Chapter1. Intro and Preliminaries

Given by: Dr. Hamid Sadeghian

Geometric Jacobian

To express

• end-effector linear velocity $\dot{p}_e = J_P(q)\dot{q}$
• angular velocity $\omega_e = J_O(q)\dot{q}$
• velocity

$$\begin{bmatrix} \dot{p}_e \\ \omega_e \end{bmatrix} = J(q)\dot{q}$$

• Jacobian

$$J = \begin{bmatrix} J_P \\ J_O \end{bmatrix}$$

as a function of joint velocities $\dot{q}$

The column of Jacobian $J_i$ represents:

The effect on the end-effector velocity when the i th joint moves independently at a unit velocity if a robot has n dof

$$J \in \mathbb{R}^{6 \times n}$$

Redundancy and optimization

Jacobian acts as a mapping from the space of joint velocities to the space of task velocities. The optimal solution is given by

$$\dot{q} = W^{-1}J^T(JW^{-1}J^T)^{-1}v_c$$

where

$$J_W^\dagger = W^{-1}J^T (JW^{-1}J^T)^{-1}$$

Jacobian 的 weighted pseudoinverse(加权伪逆). W is the weight matrix, usually symmetric and positive definite.

example:

$$W= \begin{bmatrix} 1 & 0 \\ 0 & 10 \end{bmatrix}$$

The second joint movement is more expensive.

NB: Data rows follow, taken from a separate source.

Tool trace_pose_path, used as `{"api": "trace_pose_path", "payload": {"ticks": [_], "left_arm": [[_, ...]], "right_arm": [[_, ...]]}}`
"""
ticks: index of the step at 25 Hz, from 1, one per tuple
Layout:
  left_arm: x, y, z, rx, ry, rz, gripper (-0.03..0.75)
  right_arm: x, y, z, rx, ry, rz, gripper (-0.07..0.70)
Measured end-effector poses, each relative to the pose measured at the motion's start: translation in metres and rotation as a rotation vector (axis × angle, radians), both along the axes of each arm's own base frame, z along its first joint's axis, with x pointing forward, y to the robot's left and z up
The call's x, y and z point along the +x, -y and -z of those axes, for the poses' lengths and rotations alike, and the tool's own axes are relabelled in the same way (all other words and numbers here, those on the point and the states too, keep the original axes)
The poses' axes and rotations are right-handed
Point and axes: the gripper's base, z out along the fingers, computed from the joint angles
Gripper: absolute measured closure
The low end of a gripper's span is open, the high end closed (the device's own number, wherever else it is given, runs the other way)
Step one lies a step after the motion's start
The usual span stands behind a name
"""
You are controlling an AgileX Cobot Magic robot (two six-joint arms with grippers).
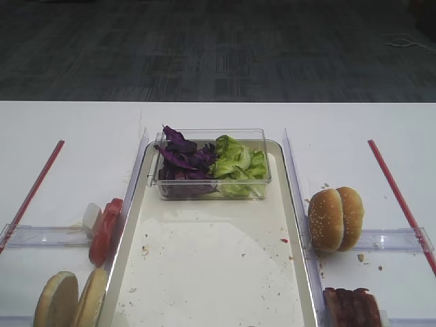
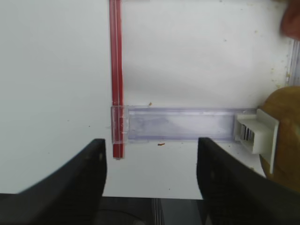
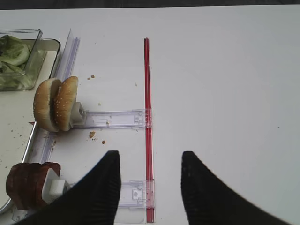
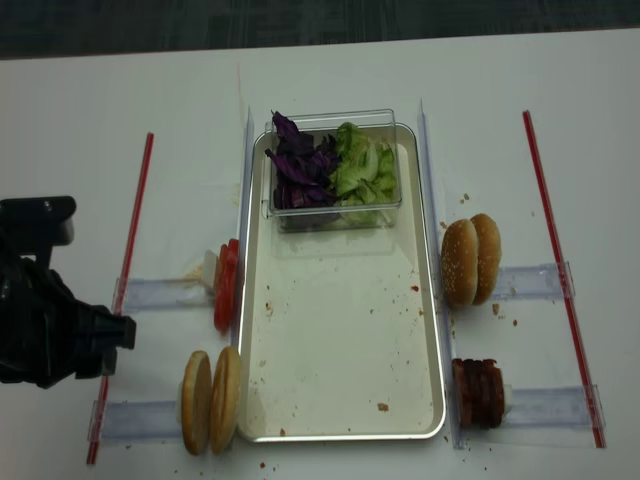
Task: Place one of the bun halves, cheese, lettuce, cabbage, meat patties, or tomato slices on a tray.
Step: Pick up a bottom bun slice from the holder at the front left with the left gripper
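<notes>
A shallow tray (image 4: 340, 425) lies on the white bench (image 4: 100, 90) with its long axis running 12 to 6 o'clock, its crumb-speckled floor bare. At its 12 o'clock end a clear plastic box (image 4: 385, 212) holds purple cabbage (image 4: 298, 165) beside green lettuce (image 4: 362, 170). At 9 o'clock, just outside the rim, tomato slices (image 4: 226, 285) stand on edge; at 7 o'clock two bun halves (image 4: 211, 400) stand on edge, faces toward 3 and 9 o'clock. At 3 o'clock sit sesame buns (image 4: 472, 259); at 5 o'clock, stacked meat patties (image 4: 478, 392). The left gripper (image 2: 151, 161) hovers over a clear rail (image 2: 178, 123), jaws wide apart and holding nothing. The right gripper (image 3: 150, 176) likewise hangs empty, jaws spread, astride a red strip (image 3: 148, 117).
</notes>
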Motion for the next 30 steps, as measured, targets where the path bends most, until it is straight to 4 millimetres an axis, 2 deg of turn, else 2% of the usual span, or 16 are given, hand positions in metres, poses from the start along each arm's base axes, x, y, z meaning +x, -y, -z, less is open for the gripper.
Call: {"api": "trace_pose_path", "payload": {"ticks": [4, 12, 17, 21, 30], "left_arm": [[0.0, 0.009, -0.001, -0.052, -0.002, 0.007, 0.291], [-0.007, 0.057, -0.002, -0.113, 0.014, 0.123, 0.291], [-0.013, 0.091, -0.015, -0.166, 0.064, 0.189, 0.291], [-0.017, 0.112, -0.029, -0.208, 0.101, 0.234, 0.291], [-0.019, 0.12, -0.03, -0.221, 0.101, 0.246, 0.291]], "right_arm": [[0.0, 0.0, 0.0, 0.0, 0.0, 0.0, 0.276], [0.0, 0.0, 0.0, 0.0, 0.0, 0.0, 0.276], [0.0, 0.0, 0.0, 0.0, 0.0, 0.0, 0.276], [0.0, 0.0, 0.0, 0.0, 0.0, 0.0, 0.276], [0.0, 0.0, 0.0, 0.0, 0.0, 0.0, 0.276]]}}
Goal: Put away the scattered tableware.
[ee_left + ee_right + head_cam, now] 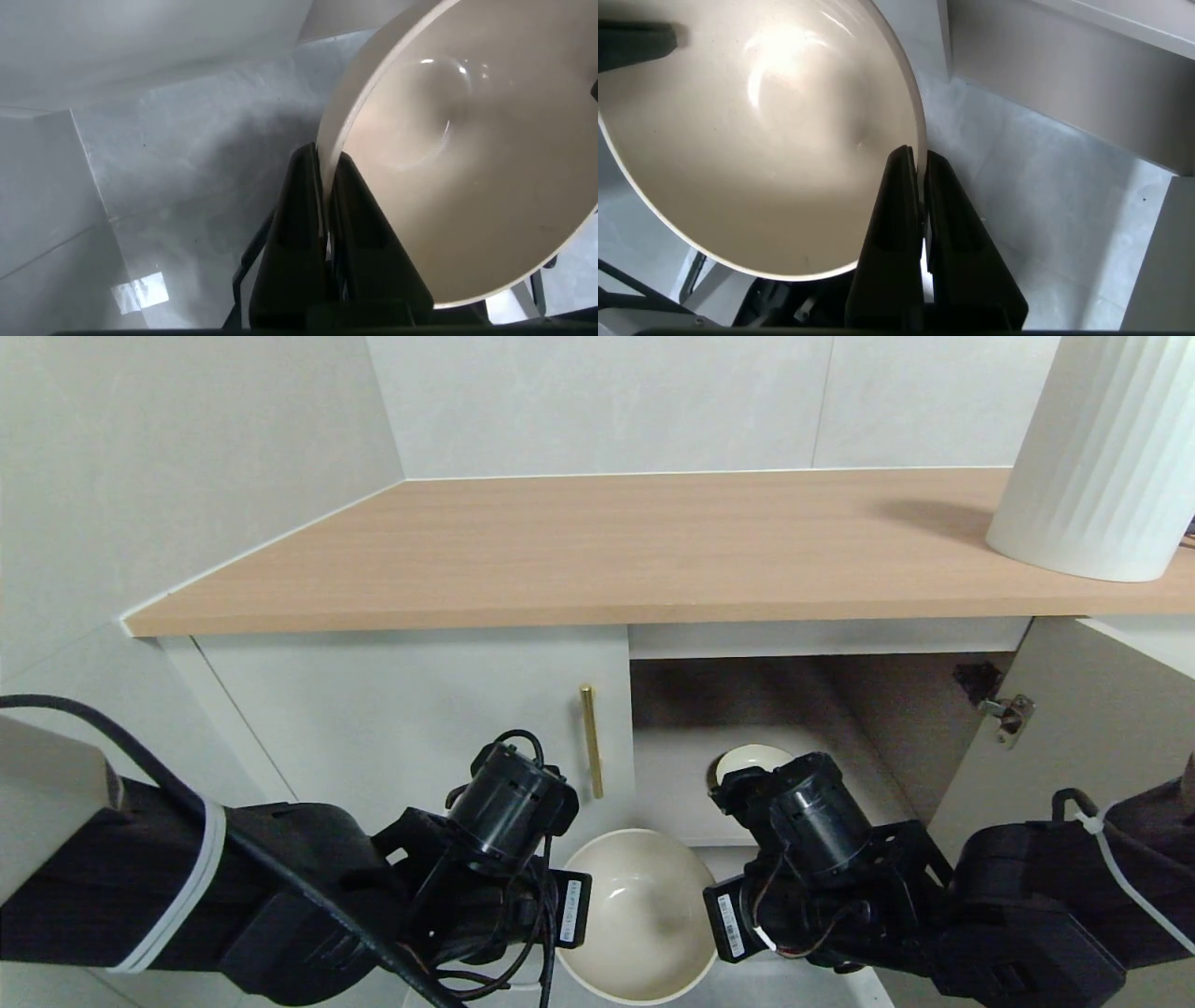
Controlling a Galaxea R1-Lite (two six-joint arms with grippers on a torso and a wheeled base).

Why we need weighted pseudoinverse

for redundant robot $n>6$, joints are more than task domain, we have infinate $\dot{q}$ to represent a $v_e$, so we need to have the optimal from infinate solutins.

$$\min_{\dot{q}} \quad \frac12 \dot{q}^T W \dot{q}$$

If W = I, then it is the normal Moore-Penrose pseudoinverse:

$$J^\dagger = J^T(JJ^T)^{-1}$$

Weighted pseudoinverse can be understand as

Which should move less

• joint close to limit
• joint energy cost is high
• joint has poor precision
• joint is not needed Then the weight is higher, the system will use low cost joints for higher priority and dont use expensive joints.

$$\min_{\dot{q}} \frac12 \dot{q}^T W \dot{q}$$

s.t. optimal solution minimize the norm of joint velocities

$$J\dot{q}=v_e$$ $$\dot{q} = v_eJ^{\dagger}$$

it is from constrained optimization, it is weighted least norm solution。

$$\dot{q} = W^{-1}J^T (JW^{-1}J^T)^{-1} v_e$$

Null space control

if $\dot{q}^*$ is a solution, $\dot{q}^*+ P\dot{q_0}$ is also a solution, thus the general solution will be

$$\dot{q} = J^{\dagger}v_e + P\dot{q}_0$$

where P is the projection matrix to given by $P = (I-J^{\dagger}J)$ The inverse kinematic solution to follow a given task space trajectory is generalized to $\dot{q} = J^{\dagger}(\dot{x}_d + Ke)+(I_n-J^{\dagger}J)\dot{q}_0$, where $e = x_d - x$. The null-space velocity vector $\dot{q}_0$ can be used to minimize some objective function w(q) by choosing

$$\dot{q}_0 = k_0 \left( \frac{\partial w(q)}{\partial q} \right)^T$$

where $w(q)$ is objective function and gradient pointing to the fastest growing direction.

Main task is $\dot{q} = J^{\dagger}(\dot{x}_d + Ke)$ which helps the end-effector follows the desired trajectory. e is the desired pose. Ke is the feedback corrrection, pulls the robot back to the desired trajectory.

Null-space motion $(I_n-J^{\dagger}J)\dot{q}_0$ is satisfied and is not influenving the end-effector. Which keeps the joint motions that not influcing the main task. Why? Because

$$J(I_n-J^\dagger J)=0$$

objective functions

• The manipulability measure, $w(q) = \sqrt{\det(J(q)J^T(q)}$
• The distance from mechanical joint limits, $q_i$ is current joint angle,$\bar{q}_i$ is joint range

$$w(q) = - \frac{1}{2n} \sum_{i=1}^{n} \left( \frac{q_i-\bar q_i} {q_{iM}-q_{im}} \right)^2$$

let joint stay in rhe middle, not close to joint limits. System is maximize w(q)

• The distance from an obstacle, defined as,

$$w(q) = \min_{p,o} |p(q)-o|$$

system will increase the distance from obstacle.